Other highlights from the report: the global PV cumulative installed capacity reached 136.7 GW at the end of last year. That's a 35% increase compared to the previous year. Also, Europe lost its leading role in the PV market in 2013, while Asia gained ground. While Europe concentrated more than 70% of the world's new PV installations in 2011, and is still around 59% a year later with more than 10 GW of new capacity installed in 2013, the continent only accounted for 28% of the world's market. Dynamic Asian markets, led by China and Japan (around 11.3 GW and 6.9 GW respectively), partially explain this trend reversal, as the Asia-Pacific region represented 57% of last year's global market.
"In a number of European countries, harsh support reduction, retrospective measures and unplanned changes to regulatory frameworks that badly affect investors' confidence and PV investments viability have led to a significant market decrease", observed Gaëtan Masson, EPIA Head of Business Intelligence. This is particularly the case for Italy -- third global market in 2012 -- which experienced a 70% market decrease compared to the year before. Germany, formerly the top global market, also experienced in 2013 a steep PV market decrease (57% decrease compared to 2012), due primarily to intentional regulatory changes.

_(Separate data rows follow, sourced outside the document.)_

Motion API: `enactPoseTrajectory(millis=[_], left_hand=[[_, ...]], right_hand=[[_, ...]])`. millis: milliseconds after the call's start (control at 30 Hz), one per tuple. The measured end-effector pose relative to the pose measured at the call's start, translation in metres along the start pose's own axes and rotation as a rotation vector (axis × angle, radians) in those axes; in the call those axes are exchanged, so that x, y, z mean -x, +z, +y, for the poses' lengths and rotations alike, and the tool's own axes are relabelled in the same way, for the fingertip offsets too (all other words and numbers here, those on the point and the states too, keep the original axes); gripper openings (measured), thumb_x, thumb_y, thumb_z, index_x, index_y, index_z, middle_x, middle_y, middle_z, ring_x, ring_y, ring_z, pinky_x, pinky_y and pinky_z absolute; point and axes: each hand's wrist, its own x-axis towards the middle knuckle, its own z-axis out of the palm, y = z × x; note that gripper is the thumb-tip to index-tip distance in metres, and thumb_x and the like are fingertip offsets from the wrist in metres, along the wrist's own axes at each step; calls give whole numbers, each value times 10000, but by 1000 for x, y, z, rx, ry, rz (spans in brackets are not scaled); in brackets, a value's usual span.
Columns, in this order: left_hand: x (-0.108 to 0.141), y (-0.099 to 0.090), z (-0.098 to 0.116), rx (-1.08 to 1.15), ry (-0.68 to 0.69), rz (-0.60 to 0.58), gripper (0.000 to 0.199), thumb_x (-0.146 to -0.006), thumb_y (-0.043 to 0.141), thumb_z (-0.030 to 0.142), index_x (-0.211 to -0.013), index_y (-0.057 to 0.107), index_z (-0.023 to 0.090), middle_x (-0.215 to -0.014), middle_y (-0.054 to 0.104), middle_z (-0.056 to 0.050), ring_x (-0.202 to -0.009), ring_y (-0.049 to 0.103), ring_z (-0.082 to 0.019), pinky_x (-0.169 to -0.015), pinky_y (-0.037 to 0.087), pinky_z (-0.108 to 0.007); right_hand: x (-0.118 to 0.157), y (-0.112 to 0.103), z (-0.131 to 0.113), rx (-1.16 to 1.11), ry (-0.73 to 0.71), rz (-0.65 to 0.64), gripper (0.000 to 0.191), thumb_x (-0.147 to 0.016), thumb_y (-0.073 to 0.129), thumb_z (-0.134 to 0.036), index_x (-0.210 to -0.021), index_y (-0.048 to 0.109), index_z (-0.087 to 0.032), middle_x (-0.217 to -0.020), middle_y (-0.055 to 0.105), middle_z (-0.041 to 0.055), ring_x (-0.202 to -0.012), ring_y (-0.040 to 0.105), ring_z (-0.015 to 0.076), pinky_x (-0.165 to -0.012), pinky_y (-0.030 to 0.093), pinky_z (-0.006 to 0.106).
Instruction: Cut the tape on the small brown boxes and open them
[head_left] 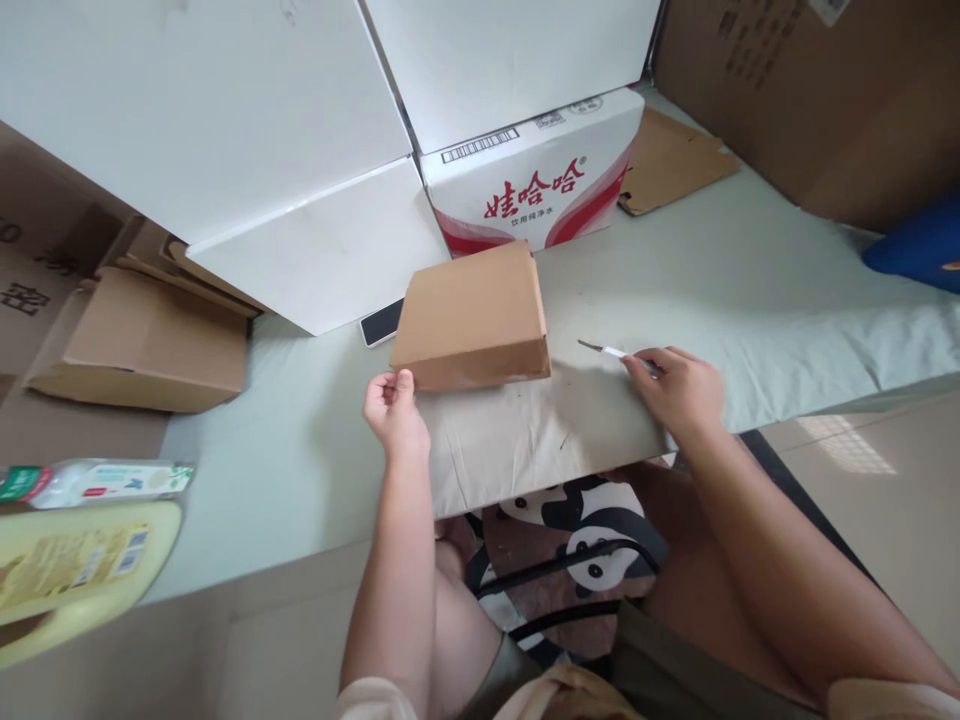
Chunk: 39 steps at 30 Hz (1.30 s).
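Note:
A closed brown cardboard box [472, 300] sits in front of me on the cloth-covered table. My left hand [397, 405] grips its near left corner, thumb on the front face and fingers curled. To the right of the box, my right hand [679, 390] is closed on the white handle of a small knife [611, 351]. The thin dark blade points left toward the box and does not touch it. Partly behind the box's left side lies a phone-like dark slab with a light rim [383, 322].
White cartons [322, 250] and a red-and-white water carton [532, 180] stand along the back. Another small brown box [157, 335], a clear bottle [97, 481] and a yellow jug [82, 570] are at the left. A flat cardboard piece [675, 165] and blue object [919, 245] are right.

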Motion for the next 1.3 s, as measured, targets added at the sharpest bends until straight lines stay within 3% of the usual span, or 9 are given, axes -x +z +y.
enactPoseTrajectory(millis=[267, 467, 567, 667, 800, 967, 1067, 1200, 1300], left_hand=[[-18, -18, 14, 23, 44, -54, 597, -516, 930, 540, -813, 533, 207, -759, 514, 41, -668, 473, -89, -644, 360, -233], [-25, -46, 15, -18, -6, -57, 650, -489, 920, 628, -802, 534, 208, -767, 528, 33, -680, 461, -99, -637, 356, -239], [-23, -54, 12, -44, 5, -18, 635, -491, 926, 589, -777, 504, 210, -747, 481, 49, -688, 436, -97, -644, 344, -234], [-21, -52, 11, -63, -20, -28, 594, -535, 900, 571, -772, 488, 215, -758, 481, 44, -694, 440, -101, -636, 338, -237], [-19, -46, 14, -161, 49, 5, 583, -600, 840, 645, -710, 466, 211, -689, 445, 50, -661, 406, -100, -603, 324, -247], [-18, -45, 17, -201, 73, 38, 672, -589, 818, 756, -634, 431, 209, -628, 381, 62, -625, 359, -94, -573, 307, -262], [-18, -46, 16, -201, 72, 30, 683, -604, 802, 779, -629, 427, 209, -622, 381, 62, -632, 360, -97, -585, 316, -266], [-16, -51, 14, -177, 29, -3, 679, -638, 764, 804, -645, 437, 208, -639, 413, 56, -654, 380, -104, -623, 344, -266], [-14, -55, 14, -150, 15, -17, 672, -625, 779, 801, -674, 468, 208, -675, 438, 51, -675, 407, -109, -652, 366, -266]], right_hand=[[1, 21, -25, 108, -124, -128, 326, -974, 505, -333, -1107, 774, -205, -1104, 755, 144, -981, 632, 316, -810, 396, 420], [7, 21, -37, 78, -127, -35, 318, -944, 550, -335, -1164, 746, -216, -1228, 714, 162, -1140, 597, 365, -923, 427, 508], [16, 24, -50, -123, -237, 32, 307, -964, 514, -376, -1119, 728, -219, -1188, 706, 157, -1126, 618, 349, -954, 459, 527], [25, 32, -69, -455, -337, -70, 348, -993, 478, -453, -1187, 670, -236, -1206, 708, 139, -1107, 653, 322, -952, 517, 517], [26, 50, -91, -776, -271, -171, 457, -1003, 472, -558, -1347, 559, -270, -1376, 660, 138, -1285, 616, 332, -1055, 509, 558], [5, 72, -108, -1049, -188, -160, 576, -979, 475, -613, -1466, 408, -314, -1591, 477, 126, -1471, 476, 313, -1210, 392, 574], [-3, 75, -118, -1065, -147, -149, 580, -962, 466, -569, -1468, 375, -301, -1525, 517, 133, -1410, 520, 310, -1184, 419, 568], [5, 70, -128, -944, -83, -166, 506, -986, 367, -479, -1445, 361, -266, -1331, 610, 139, -1179, 636, 293, -994, 543, 512], [13, 67, -128, -856, -137, -120, 475, -1001, 312, -479, -1428, 352, -275, -1344, 573, 138, -1192, 612, 289, -978, 532, 487]])
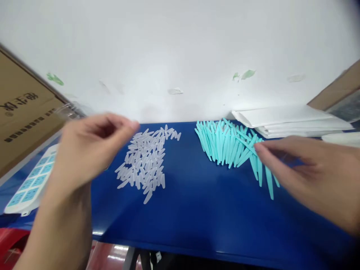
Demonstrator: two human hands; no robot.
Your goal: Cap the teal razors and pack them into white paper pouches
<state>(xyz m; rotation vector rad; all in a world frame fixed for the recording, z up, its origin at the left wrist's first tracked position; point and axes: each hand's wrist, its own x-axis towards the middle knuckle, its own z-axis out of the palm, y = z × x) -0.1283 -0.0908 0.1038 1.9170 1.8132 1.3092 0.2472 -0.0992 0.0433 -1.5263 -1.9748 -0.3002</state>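
Observation:
My left hand [92, 146] is raised at the left, thumb and forefinger pinched together; what it holds, if anything, is too small or blurred to name. Just right of it, many translucent whitish slips [146, 159] lie spread on the blue table [180, 221]. My right hand [306, 172] is at the right edge of a pile of turquoise pointed sticks [225, 144]. Its thumb and forefinger close on the end of one turquoise stick, which crosses over others in the pile. Several more turquoise sticks fan out beside that hand.
A white power strip with blue sockets [33, 180] lies at the left, near a cardboard box [25, 108]. White folded bags [292, 122] are stacked behind my right hand. A white wall [180, 56] rises behind the table. Something red [11, 240] shows at the lower left.

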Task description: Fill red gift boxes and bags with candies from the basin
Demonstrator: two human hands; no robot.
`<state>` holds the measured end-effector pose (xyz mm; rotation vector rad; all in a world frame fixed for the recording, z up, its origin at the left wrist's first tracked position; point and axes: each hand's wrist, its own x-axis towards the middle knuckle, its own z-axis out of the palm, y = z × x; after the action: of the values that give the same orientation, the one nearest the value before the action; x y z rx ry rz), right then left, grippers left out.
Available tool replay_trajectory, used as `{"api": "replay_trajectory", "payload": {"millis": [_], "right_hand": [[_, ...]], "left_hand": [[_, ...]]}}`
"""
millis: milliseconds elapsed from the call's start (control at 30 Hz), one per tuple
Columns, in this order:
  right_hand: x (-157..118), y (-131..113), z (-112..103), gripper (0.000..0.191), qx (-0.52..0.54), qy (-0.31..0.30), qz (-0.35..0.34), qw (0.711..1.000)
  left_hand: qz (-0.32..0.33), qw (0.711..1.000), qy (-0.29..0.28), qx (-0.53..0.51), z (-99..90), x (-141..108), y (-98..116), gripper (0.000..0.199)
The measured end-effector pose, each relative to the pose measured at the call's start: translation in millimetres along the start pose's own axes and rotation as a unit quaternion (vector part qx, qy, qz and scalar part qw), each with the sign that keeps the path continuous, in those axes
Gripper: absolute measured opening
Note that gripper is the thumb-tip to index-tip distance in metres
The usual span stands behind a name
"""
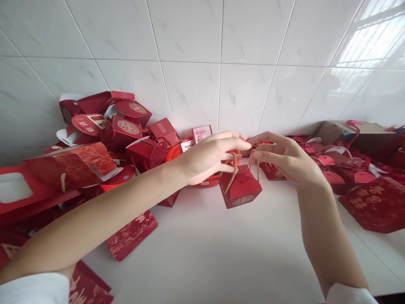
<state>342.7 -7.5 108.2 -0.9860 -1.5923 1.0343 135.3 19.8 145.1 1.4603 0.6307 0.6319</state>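
A small red gift box [242, 190] with a gold round emblem hangs between my hands, slightly tilted, above the white surface. It has two twisted tan rope handles. My left hand [210, 156] has one rope handle [234, 175] looped over its lower fingers, while its upper fingers stretch toward my other hand. On the opposite side, my right hand [283, 158] pinches the second rope between thumb and fingers. The fingertips of both hands nearly meet above the box's top. Behind my left hand stands a red-orange plastic basin [207, 183] with printed cards in it, partly hidden.
Many red gift boxes [126, 128] are piled on the left against the tiled wall [190, 93]. More red boxes [332, 162] and a large red bag [375, 204] lie to the right, with a cardboard carton [367, 137] behind. A flat red box [131, 234] rests near my left forearm.
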Motion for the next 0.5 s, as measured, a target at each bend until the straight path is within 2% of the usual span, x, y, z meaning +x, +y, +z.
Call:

Despite EPIA's preliminary 2013 results, solar PV remains on course to become a major source of energy for Europe and the world, according to Winfried Hoffmann, EPIA president. In fact, in 2013 solar PV was the second new source of electricity generation installed in Europe. "From 0.3% of Europe's electricity needs in 2008, PV already covers as much as 3% only five years later", Hoffmann added. "Only with coherent, dynamic, stable and predictable support policies can Europe regain a leading position in the energy revolution and further develop PV markets."